- [PROBLEM] Produce word for word the lines of the data below running from the one that has "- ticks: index" to the one that has "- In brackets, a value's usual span", inclusive, and no others.

- [INFORMATION]
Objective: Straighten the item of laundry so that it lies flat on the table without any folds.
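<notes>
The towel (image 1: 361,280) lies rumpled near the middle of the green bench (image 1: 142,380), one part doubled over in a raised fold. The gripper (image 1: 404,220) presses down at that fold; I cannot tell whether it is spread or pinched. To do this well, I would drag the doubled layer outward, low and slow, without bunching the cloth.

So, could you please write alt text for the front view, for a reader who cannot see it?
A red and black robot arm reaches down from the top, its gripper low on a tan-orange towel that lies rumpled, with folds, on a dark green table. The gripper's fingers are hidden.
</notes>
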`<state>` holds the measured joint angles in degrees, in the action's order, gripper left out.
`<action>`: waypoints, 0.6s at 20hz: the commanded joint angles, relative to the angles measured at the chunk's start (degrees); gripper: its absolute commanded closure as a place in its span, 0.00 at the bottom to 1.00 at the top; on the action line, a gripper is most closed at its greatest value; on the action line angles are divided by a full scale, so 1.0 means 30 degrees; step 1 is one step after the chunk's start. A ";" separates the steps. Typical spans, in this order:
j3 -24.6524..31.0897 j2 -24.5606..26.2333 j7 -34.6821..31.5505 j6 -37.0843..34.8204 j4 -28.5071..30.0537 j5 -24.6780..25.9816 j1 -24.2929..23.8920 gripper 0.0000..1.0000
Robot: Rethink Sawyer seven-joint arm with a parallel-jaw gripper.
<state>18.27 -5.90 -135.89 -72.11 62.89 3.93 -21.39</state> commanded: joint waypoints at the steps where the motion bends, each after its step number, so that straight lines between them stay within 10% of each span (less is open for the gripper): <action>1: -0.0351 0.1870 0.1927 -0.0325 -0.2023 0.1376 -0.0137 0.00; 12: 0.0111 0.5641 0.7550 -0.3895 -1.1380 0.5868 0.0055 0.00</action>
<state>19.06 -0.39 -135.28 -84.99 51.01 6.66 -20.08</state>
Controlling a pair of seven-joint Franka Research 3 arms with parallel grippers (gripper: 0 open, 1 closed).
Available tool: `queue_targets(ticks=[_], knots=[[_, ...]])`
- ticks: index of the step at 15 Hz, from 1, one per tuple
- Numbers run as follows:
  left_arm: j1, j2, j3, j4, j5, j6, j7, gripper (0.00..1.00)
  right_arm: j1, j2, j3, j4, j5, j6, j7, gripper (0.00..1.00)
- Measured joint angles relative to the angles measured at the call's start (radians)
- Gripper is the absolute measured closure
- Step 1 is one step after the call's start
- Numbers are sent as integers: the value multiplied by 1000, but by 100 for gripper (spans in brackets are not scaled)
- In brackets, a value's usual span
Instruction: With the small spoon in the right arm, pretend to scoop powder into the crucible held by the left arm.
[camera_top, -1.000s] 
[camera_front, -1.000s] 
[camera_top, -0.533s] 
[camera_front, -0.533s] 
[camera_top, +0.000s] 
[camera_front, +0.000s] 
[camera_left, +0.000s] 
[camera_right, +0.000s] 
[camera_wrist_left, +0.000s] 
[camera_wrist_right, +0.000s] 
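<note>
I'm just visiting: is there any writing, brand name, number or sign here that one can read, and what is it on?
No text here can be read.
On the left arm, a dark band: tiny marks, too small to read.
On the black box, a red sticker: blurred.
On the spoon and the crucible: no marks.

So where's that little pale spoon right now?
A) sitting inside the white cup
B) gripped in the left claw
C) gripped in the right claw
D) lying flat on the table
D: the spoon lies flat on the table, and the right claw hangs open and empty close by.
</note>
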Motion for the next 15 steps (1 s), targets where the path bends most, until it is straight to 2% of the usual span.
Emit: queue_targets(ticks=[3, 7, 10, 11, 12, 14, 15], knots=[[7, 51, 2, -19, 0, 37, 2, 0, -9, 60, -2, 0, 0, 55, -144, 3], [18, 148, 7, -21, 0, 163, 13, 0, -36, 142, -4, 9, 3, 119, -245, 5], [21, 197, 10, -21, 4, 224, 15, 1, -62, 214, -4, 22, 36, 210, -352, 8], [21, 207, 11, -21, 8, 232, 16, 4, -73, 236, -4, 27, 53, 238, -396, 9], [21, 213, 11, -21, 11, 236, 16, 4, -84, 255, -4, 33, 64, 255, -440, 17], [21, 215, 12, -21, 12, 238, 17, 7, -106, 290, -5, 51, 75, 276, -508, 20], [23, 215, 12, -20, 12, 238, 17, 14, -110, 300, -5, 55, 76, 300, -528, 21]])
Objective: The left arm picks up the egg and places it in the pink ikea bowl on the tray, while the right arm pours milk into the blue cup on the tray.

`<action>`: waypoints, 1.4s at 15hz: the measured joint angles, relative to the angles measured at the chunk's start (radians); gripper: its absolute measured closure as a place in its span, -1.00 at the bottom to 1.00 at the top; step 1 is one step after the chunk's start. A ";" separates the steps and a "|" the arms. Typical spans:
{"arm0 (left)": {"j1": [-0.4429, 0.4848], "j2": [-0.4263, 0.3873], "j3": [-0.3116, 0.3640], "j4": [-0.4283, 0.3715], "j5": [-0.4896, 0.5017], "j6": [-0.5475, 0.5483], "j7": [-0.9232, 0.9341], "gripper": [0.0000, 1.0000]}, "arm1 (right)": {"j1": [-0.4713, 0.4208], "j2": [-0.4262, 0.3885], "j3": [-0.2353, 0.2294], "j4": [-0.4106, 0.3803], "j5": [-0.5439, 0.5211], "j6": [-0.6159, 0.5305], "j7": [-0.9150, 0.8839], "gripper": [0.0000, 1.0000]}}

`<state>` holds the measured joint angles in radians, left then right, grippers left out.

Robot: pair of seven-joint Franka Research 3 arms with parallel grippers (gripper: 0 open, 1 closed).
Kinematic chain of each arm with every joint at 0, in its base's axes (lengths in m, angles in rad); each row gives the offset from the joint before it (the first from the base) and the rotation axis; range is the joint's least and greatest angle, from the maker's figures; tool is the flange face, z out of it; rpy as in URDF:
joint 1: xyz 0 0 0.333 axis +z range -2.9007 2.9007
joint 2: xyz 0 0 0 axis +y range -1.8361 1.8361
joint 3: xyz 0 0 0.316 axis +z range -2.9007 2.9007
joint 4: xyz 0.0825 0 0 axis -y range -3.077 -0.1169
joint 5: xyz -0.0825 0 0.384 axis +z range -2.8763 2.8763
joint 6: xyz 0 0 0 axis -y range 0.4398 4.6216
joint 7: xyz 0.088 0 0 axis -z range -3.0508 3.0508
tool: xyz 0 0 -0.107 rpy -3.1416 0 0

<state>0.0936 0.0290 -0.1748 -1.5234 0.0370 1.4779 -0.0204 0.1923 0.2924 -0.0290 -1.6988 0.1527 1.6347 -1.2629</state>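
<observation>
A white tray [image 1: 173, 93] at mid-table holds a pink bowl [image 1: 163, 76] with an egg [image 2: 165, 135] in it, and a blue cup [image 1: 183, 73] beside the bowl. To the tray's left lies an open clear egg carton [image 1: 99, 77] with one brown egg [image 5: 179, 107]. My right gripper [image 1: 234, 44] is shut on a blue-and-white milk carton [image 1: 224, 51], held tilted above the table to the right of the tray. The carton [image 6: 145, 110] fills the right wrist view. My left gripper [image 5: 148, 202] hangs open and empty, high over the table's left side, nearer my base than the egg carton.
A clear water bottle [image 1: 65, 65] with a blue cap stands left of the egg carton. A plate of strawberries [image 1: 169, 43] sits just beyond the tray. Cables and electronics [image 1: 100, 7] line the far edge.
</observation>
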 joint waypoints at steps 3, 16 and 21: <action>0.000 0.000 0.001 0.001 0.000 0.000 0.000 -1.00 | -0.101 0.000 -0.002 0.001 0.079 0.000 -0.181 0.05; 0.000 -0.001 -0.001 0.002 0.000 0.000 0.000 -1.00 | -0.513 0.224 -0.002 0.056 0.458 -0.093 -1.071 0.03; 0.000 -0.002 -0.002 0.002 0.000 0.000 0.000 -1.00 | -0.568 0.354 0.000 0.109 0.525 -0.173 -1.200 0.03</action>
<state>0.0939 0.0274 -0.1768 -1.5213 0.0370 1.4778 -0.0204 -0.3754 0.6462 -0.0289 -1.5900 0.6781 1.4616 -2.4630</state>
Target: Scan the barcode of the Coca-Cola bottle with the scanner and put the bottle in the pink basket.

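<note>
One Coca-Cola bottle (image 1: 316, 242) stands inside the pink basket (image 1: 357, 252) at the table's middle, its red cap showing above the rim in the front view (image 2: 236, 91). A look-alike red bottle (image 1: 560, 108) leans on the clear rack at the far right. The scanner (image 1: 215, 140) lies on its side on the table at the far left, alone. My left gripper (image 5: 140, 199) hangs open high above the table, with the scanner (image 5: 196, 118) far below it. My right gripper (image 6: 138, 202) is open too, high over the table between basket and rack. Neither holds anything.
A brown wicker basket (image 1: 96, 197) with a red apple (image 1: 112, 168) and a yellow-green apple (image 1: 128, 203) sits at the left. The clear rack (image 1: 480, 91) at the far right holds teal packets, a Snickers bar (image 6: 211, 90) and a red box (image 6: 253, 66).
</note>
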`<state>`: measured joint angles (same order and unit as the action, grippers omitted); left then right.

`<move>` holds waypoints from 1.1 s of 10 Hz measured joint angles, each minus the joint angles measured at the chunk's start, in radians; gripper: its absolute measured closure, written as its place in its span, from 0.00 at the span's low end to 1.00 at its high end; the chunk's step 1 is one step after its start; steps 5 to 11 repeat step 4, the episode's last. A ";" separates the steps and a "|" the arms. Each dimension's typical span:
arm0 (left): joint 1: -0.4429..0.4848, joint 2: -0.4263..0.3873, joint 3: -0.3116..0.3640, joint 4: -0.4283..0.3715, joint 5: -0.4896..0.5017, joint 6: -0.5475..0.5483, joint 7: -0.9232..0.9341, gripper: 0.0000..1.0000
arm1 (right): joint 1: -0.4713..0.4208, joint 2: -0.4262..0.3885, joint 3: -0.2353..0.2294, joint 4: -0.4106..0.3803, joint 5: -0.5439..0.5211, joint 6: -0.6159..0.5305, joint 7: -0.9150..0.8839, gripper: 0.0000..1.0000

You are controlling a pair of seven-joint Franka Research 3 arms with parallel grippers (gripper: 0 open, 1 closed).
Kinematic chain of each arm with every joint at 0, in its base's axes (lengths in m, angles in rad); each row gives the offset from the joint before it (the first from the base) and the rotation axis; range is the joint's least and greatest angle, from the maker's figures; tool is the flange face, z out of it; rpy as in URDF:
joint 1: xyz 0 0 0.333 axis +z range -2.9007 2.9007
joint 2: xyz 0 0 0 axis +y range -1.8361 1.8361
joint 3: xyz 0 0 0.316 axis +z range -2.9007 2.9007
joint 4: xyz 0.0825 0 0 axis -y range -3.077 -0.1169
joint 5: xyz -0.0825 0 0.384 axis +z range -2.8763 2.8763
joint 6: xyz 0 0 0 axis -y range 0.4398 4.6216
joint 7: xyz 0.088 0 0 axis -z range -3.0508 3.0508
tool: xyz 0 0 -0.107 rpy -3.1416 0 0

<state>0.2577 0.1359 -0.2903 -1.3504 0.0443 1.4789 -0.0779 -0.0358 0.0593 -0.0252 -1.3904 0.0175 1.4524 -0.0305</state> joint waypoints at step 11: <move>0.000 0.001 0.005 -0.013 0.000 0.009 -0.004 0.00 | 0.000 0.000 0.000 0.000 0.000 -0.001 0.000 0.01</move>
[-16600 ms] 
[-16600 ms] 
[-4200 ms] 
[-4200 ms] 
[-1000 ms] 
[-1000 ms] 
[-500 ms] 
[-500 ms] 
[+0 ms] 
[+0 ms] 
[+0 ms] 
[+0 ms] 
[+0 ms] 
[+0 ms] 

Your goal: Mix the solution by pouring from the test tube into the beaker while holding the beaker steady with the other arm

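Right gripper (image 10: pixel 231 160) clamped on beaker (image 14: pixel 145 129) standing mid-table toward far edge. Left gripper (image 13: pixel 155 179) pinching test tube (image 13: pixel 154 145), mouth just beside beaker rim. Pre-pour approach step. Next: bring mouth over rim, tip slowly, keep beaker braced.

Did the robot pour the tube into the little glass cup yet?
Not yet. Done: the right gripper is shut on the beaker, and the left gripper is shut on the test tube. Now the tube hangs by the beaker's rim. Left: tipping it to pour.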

- [ANSWER AREA]
- ticks: index of the step at 15 Hz, from 1, one per tuple
- Numbers run as follows:
  left_arm: j1, j2, j3, j4, j5, j6, j7, gripper (0.00..1.00)
  right_arm: j1, j2, j3, j4, j5, j6, j7, gripper (0.00..1.00)
- Measured joint angles relative to the angles measured at the call's start (radians)
- Gripper is the absolute measured closure
- Step 1 is one step after the call's start
- Numbers are sent as integers: the value multiplied by 1000, but by 100 for gripper (spans in brackets are not scaled)
- In brackets, a value's usual span

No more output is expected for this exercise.